Here's a simple test. Are you one of those people who:

  1. knows the difference between a privy and a prithee?
  2. considers life outside of being at Faire "a pastime"?
  3. wears parts or all of their Faire wardrobe to school or work?
  4. can get over the flu easier than lose that silly English accent?
  5. still answers to their Faire name long after Thanksgiving?
  6. buys their children such thoughtful gifts as swords, cloaks, leather jacks, etc? (providing they still remember you...)
  7. tirelessly searches the supermarkets and liquor stores for Mead?
  8. carries a picture of yourself in Garb to impress the opposite sex?
  9. suffers from "bodice tan"?
  10. is still picking corn and pickle seeds out of your teeth from the previous summer?
  11. can't find their socks in the morning but can still tell anyone on the street how many weeks till the next Faire?
  12. refers to their annoying neighbors as mundanes or sloats?
  13. will put off their college loan payment to pay off a pair of suede moccasins?
  14. shouts "Huzzah!" at sporting events?
  15. carries a poniard (or other dagger) in their briefcase or purse?
  16. expects a "free kiss" card to be accepted anywhere?
  17. misses "Covington Cross"?
  18. relaxes by watching "Monty Python and the Holy Grail" with the sound off and doing all the dialogue yourself?
  19. plays only Jethro Tull in the car on weekends?
  20. doesn't mind the feel of damp hay bales?
  21. feels comfortable in pointed ears, chainmail, raw wool or leathers?
  22. remembers Soak a Bloke having nothing to do with baseball?
  23. appreciates a good grovel, giving points for originality?
  24. needs more pentagram jewlery and pewter figurines of stoic orcs?
  25. can't figure out how a knife, a fork, and a turkey leg go together?
  26. spends their Monday complaining of Faire burn-out and how crazy it can get up there, what with the bees in your soda, the heat and the lines for the Portasans, only to be watching the clock on Friday, impatiently waiting till you can pack up your bracers, bloomers, blades, and what-have-you so you can do it all over again?

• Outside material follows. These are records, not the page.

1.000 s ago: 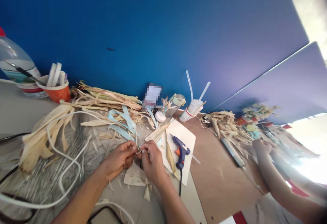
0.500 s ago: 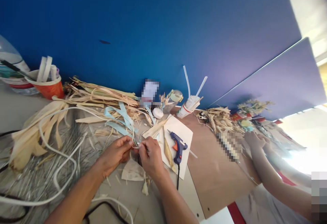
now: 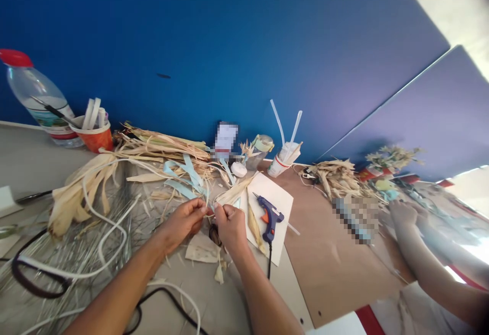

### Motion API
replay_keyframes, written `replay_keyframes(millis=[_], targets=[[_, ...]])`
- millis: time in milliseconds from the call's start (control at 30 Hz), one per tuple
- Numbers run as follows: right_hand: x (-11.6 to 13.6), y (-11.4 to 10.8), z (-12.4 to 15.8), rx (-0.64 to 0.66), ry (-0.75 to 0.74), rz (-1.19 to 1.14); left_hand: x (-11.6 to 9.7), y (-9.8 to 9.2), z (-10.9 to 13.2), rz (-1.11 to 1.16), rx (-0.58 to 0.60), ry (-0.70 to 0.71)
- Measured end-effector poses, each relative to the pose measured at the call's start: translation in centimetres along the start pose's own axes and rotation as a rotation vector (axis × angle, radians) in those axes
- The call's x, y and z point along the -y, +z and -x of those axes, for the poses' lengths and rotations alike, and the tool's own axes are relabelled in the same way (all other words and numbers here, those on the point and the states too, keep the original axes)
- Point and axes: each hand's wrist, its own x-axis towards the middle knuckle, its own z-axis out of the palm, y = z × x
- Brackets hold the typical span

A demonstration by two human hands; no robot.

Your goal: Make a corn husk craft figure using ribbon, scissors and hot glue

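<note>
Near the middle of the table, my left hand [image 3: 188, 219] pinches a thin pale strip between thumb and fingers. Close on its right is my right hand [image 3: 231, 225], its fingers closed at the same strip; the fingertips hide most of what it grips. Light blue ribbon pieces [image 3: 184, 174] lie just beyond both hands. Below them rests a torn piece of dry husk [image 3: 202, 249]. Right of my right hand, a dark blue glue gun [image 3: 269, 216] with an orange trigger lies on a white sheet [image 3: 283, 203].
Dried husks [image 3: 160, 147] line the wall. A red cup [image 3: 95, 138] and a bottle [image 3: 48, 102] stand at the left, above thin wires [image 3: 89, 253] and white cord [image 3: 123, 238]. Another person's arms [image 3: 420, 248] reach in at the right, near more husks [image 3: 336, 179].
The view has shifted, bringing more of the bottle into sight at the left. My hands have come slightly closer together, and the dark thing between them in the earlier frame is less visible.
</note>
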Motion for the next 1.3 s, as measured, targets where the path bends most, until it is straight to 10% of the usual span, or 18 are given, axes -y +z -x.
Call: replay_keyframes(millis=[600, 1033, 1300], targets=[[0.7, -0.3, 0.4, -0.003, -0.154, 0.297, 0.4, 0.8, 0.3, -0.108, -0.038, 0.052], [0.5, -1.3, -0.7, 0.125, -0.100, -0.463, -1.5, 1.3, 0.4, 0.095, -0.081, 0.048], [0.6, -0.3, 0.0, 0.177, -0.223, -0.384, -1.0, 0.8, 0.4, 0.189, -0.094, 0.019]])
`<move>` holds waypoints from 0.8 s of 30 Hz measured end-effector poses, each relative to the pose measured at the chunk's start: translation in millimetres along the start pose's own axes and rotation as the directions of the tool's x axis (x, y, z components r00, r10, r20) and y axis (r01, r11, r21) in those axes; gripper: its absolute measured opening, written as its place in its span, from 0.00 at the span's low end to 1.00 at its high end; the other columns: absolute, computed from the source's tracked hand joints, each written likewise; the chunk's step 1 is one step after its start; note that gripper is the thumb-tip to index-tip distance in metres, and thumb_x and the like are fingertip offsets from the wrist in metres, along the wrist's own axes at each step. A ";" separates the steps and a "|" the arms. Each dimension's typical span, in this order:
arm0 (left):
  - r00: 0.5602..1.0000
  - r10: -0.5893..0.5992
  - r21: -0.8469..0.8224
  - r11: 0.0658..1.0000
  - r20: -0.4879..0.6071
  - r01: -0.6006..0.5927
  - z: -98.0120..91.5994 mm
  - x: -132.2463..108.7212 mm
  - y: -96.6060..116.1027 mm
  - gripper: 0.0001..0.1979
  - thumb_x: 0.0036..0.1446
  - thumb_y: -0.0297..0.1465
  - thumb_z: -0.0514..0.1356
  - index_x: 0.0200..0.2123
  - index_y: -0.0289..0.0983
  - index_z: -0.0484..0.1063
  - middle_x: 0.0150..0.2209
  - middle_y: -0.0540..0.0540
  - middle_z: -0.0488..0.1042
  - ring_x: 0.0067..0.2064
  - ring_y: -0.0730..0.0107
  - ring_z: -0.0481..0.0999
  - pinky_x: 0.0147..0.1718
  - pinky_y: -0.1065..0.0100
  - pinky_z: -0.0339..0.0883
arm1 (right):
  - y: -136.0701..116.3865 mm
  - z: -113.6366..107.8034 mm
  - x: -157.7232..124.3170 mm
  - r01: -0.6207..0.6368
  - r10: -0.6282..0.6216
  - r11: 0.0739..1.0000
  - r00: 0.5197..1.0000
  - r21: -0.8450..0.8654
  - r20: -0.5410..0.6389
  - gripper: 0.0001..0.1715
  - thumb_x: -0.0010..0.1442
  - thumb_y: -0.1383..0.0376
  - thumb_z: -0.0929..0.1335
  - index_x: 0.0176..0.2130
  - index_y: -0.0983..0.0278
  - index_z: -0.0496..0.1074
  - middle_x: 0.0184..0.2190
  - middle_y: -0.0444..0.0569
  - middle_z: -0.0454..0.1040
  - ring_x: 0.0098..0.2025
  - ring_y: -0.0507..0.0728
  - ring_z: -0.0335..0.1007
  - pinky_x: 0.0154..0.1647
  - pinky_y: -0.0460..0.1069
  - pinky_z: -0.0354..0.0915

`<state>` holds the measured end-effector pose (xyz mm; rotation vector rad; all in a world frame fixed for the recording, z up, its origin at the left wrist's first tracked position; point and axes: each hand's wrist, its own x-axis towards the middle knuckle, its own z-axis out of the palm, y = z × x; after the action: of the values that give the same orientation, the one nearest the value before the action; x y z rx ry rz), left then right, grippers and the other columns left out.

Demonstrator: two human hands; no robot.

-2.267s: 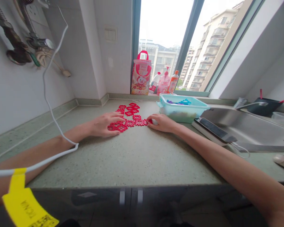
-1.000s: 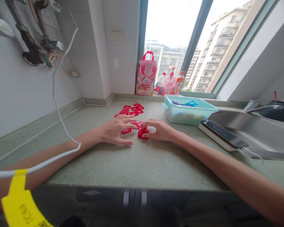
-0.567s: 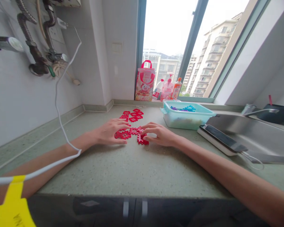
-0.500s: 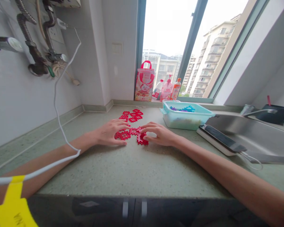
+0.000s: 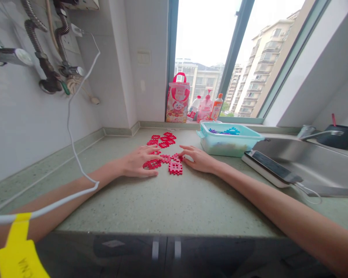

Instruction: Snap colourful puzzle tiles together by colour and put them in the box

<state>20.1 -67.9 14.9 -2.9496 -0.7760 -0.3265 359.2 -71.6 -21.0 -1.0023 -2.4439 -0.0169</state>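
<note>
Several red plastic interlocking building pieces with toothed edges and window-like openings lie on the counter. My left hand point(image 5: 136, 161) rests at the left with its fingers spread, partly covering a group of red pieces point(image 5: 153, 165). From the right, my right hand point(image 5: 199, 159) reaches in with fingers apart, its fingertips at the edge of a small red piece point(image 5: 176, 157). Just in front of that lies a square red window piece point(image 5: 175, 168), clear of both hands. Farther back sits another cluster of red pieces point(image 5: 164, 140).
A light-blue plastic tub point(image 5: 224, 144) holding blue and purple pieces stands behind my right hand. A phone point(image 5: 269, 166) lies on a white block beside the steel sink point(image 5: 316, 170). A white cable point(image 5: 72, 135) hangs across my left forearm. Bottles point(image 5: 205, 109) and a pink bag point(image 5: 178, 102) stand by the window.
My right hand has drawn back from the square window piece, uncovering it, and its fingertips are now at the small piece behind. My left hand stays nearly in place.
</note>
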 end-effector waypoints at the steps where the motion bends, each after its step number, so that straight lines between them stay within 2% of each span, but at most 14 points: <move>1: 1.000 0.000 0.007 1.000 0.009 0.000 0.6 0.7 2.0 0.31 0.63 0.53 0.63 0.65 0.48 0.72 0.72 0.40 0.62 0.74 0.45 0.58 0.71 0.43 0.50 | 0.4 -1.1 0.2 -0.004 0.004 1.000 1.000 0.006 -0.005 0.09 0.68 0.65 0.69 0.47 0.61 0.79 0.67 0.60 0.70 0.66 0.66 0.70 0.66 0.66 0.66; 3: 1.000 0.000 0.021 1.000 0.019 0.000 1.0 1.7 4.7 0.31 0.64 0.53 0.62 0.66 0.48 0.72 0.72 0.41 0.62 0.74 0.45 0.57 0.72 0.43 0.49 | 1.9 -3.0 0.7 -0.012 0.012 0.999 1.000 0.038 0.000 0.08 0.69 0.63 0.69 0.45 0.62 0.78 0.62 0.60 0.75 0.62 0.65 0.73 0.64 0.64 0.68; 6: 1.000 -0.003 0.034 0.999 0.019 0.002 0.4 2.6 6.3 0.32 0.64 0.54 0.62 0.67 0.48 0.71 0.72 0.40 0.62 0.74 0.43 0.56 0.71 0.43 0.49 | 5.6 -5.0 1.6 -0.025 0.023 0.995 0.999 0.101 0.022 0.09 0.69 0.60 0.69 0.44 0.61 0.77 0.50 0.55 0.82 0.52 0.62 0.79 0.56 0.58 0.72; 10: 1.000 -0.005 0.040 0.999 0.030 0.003 -1.2 3.3 7.8 0.33 0.65 0.55 0.59 0.68 0.48 0.69 0.72 0.40 0.63 0.73 0.45 0.59 0.71 0.44 0.49 | 8.4 -7.6 2.2 -0.069 0.072 0.992 0.997 0.101 -0.033 0.11 0.65 0.56 0.73 0.41 0.61 0.78 0.40 0.50 0.83 0.41 0.58 0.80 0.46 0.53 0.72; 14: 0.999 -0.018 0.046 0.999 0.045 0.016 -1.3 3.6 9.0 0.34 0.66 0.56 0.58 0.69 0.47 0.68 0.73 0.39 0.61 0.73 0.46 0.59 0.71 0.45 0.48 | -3.0 -11.3 2.4 -0.060 0.083 0.985 0.987 0.161 -0.139 0.15 0.63 0.54 0.74 0.44 0.62 0.78 0.42 0.51 0.83 0.41 0.57 0.79 0.45 0.53 0.72; 17: 0.998 -0.047 0.036 0.998 0.052 0.045 0.5 3.3 7.0 0.36 0.64 0.57 0.60 0.68 0.45 0.68 0.73 0.38 0.60 0.74 0.45 0.56 0.71 0.44 0.48 | -20.8 -13.9 2.9 0.031 -0.002 0.983 0.987 0.178 -0.160 0.17 0.63 0.54 0.74 0.48 0.61 0.77 0.45 0.51 0.82 0.44 0.57 0.79 0.50 0.54 0.71; 21: 0.998 -0.058 0.007 0.998 0.020 0.058 1.7 2.6 1.7 0.40 0.59 0.59 0.64 0.67 0.43 0.68 0.72 0.37 0.62 0.74 0.44 0.57 0.72 0.44 0.47 | -39.7 -16.1 3.2 0.131 -0.114 0.978 0.987 0.161 -0.115 0.17 0.65 0.54 0.73 0.49 0.60 0.77 0.47 0.52 0.81 0.46 0.58 0.78 0.53 0.54 0.71; 24: 0.999 -0.053 -0.007 0.999 -0.002 0.053 0.0 2.1 -0.2 0.42 0.57 0.59 0.65 0.67 0.44 0.68 0.72 0.37 0.62 0.74 0.43 0.56 0.72 0.44 0.48 | -42.8 -17.2 2.6 0.179 -0.180 0.972 0.984 0.149 -0.010 0.13 0.66 0.55 0.73 0.46 0.60 0.77 0.45 0.52 0.80 0.46 0.59 0.77 0.52 0.54 0.71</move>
<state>21.8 -66.7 15.4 -2.9388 -0.8561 -0.3362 336.9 -104.4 2.6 -0.7150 -2.4894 0.1054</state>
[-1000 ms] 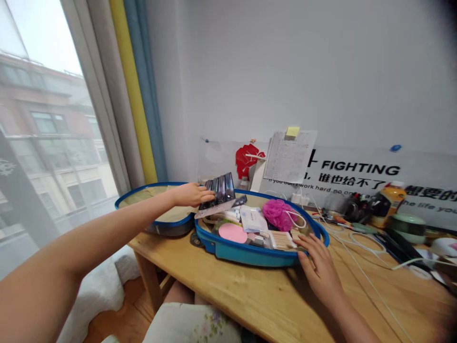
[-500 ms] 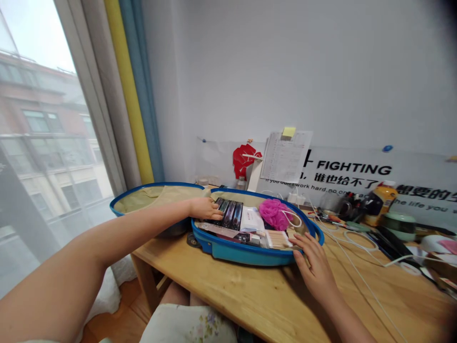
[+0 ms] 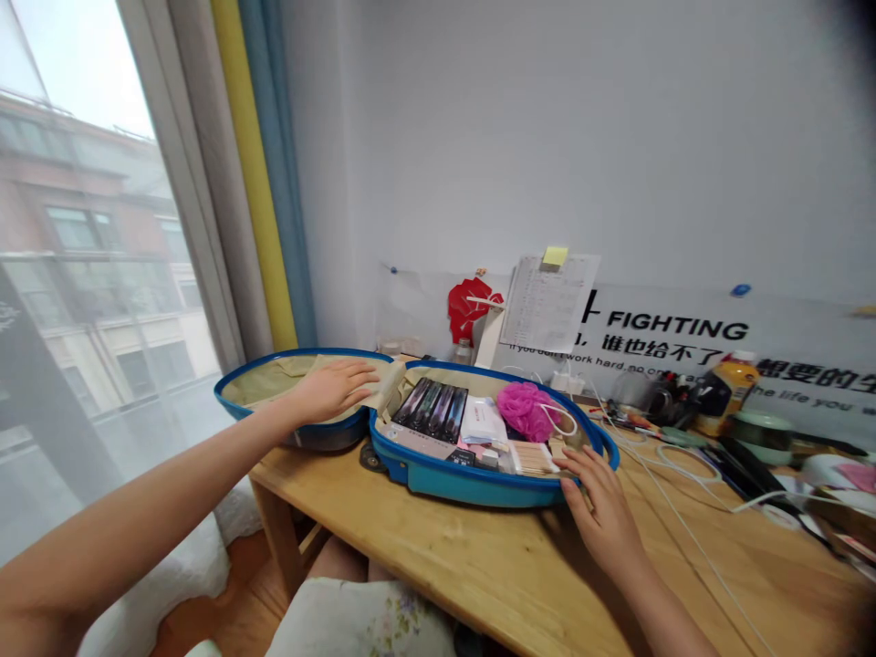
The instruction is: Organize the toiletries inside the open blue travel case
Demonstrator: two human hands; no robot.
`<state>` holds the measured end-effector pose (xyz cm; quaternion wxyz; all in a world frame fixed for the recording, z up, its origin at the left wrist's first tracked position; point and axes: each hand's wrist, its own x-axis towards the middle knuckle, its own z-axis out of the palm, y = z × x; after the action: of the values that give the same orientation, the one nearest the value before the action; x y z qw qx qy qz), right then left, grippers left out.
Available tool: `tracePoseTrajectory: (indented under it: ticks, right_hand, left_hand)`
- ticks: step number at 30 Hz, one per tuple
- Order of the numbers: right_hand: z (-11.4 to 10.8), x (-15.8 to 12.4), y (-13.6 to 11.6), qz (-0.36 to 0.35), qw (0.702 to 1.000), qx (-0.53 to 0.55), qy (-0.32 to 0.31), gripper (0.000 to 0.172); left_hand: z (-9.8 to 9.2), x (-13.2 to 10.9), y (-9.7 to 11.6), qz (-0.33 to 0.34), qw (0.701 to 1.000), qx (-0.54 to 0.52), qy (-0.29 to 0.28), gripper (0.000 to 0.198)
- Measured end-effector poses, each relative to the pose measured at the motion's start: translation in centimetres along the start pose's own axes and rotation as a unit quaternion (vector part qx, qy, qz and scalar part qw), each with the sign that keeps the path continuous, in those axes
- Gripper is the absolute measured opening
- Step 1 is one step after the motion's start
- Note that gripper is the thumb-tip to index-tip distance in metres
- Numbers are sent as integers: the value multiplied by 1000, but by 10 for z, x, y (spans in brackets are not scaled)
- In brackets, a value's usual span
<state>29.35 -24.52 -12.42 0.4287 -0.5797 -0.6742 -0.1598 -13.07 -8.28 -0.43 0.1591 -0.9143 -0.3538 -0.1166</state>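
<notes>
Smooth plastic suitcase, matt cloth lining, glossy pack, rough mesh pouf, wooden table

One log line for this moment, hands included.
left hand: open, above suitcase's left half | right hand: at rim | dark tube pack: inside, beside white packet

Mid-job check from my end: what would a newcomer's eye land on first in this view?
Probably the bright magenta mesh bath puff, at the right in the item-filled half of the open blue suitcase. Next, perhaps, the red fist graphic on the wall behind it, with bold black "FIGHTING" lettering to its right. The dark, glossy pack also stands out, at the left of that same half.
</notes>
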Motion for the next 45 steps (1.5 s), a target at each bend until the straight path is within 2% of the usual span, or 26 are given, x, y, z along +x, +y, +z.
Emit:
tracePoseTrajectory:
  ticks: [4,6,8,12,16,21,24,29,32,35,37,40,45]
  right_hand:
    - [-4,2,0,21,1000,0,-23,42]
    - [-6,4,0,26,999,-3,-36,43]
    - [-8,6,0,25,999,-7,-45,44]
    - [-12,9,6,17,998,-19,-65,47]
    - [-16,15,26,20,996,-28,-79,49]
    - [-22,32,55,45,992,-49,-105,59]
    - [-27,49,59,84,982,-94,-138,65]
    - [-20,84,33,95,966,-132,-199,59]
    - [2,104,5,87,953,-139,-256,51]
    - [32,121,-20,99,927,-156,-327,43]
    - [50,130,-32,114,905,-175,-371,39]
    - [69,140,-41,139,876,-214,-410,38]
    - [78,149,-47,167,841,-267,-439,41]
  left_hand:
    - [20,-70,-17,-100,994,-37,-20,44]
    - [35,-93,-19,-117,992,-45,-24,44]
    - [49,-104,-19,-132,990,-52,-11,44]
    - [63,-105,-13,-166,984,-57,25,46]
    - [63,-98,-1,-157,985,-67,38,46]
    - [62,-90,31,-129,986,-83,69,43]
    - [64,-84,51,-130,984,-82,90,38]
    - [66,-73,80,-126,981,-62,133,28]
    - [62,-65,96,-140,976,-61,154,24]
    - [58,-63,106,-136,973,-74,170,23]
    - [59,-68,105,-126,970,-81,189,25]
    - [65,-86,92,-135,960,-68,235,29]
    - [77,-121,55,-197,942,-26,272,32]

If any of these statements sounds vaguely familiar to you, chances are you're a RENRAT. As a member of the Renrats, you are recognized as much more than the average tavern slug or Faire Nerd; you are regarded as a true veteran of the Whole Faire Experience, a connoisseur of the unusual and an educated consumer of the buzarre, not to be taken lightly unless heavily medicated first. The Renrat motto says it all: Ars Longa. a Vita Brevis. (Art is long, life is short.) Or, basically,

Eat, Drink, and be Merry, for tomorrow, we may have to go back to work.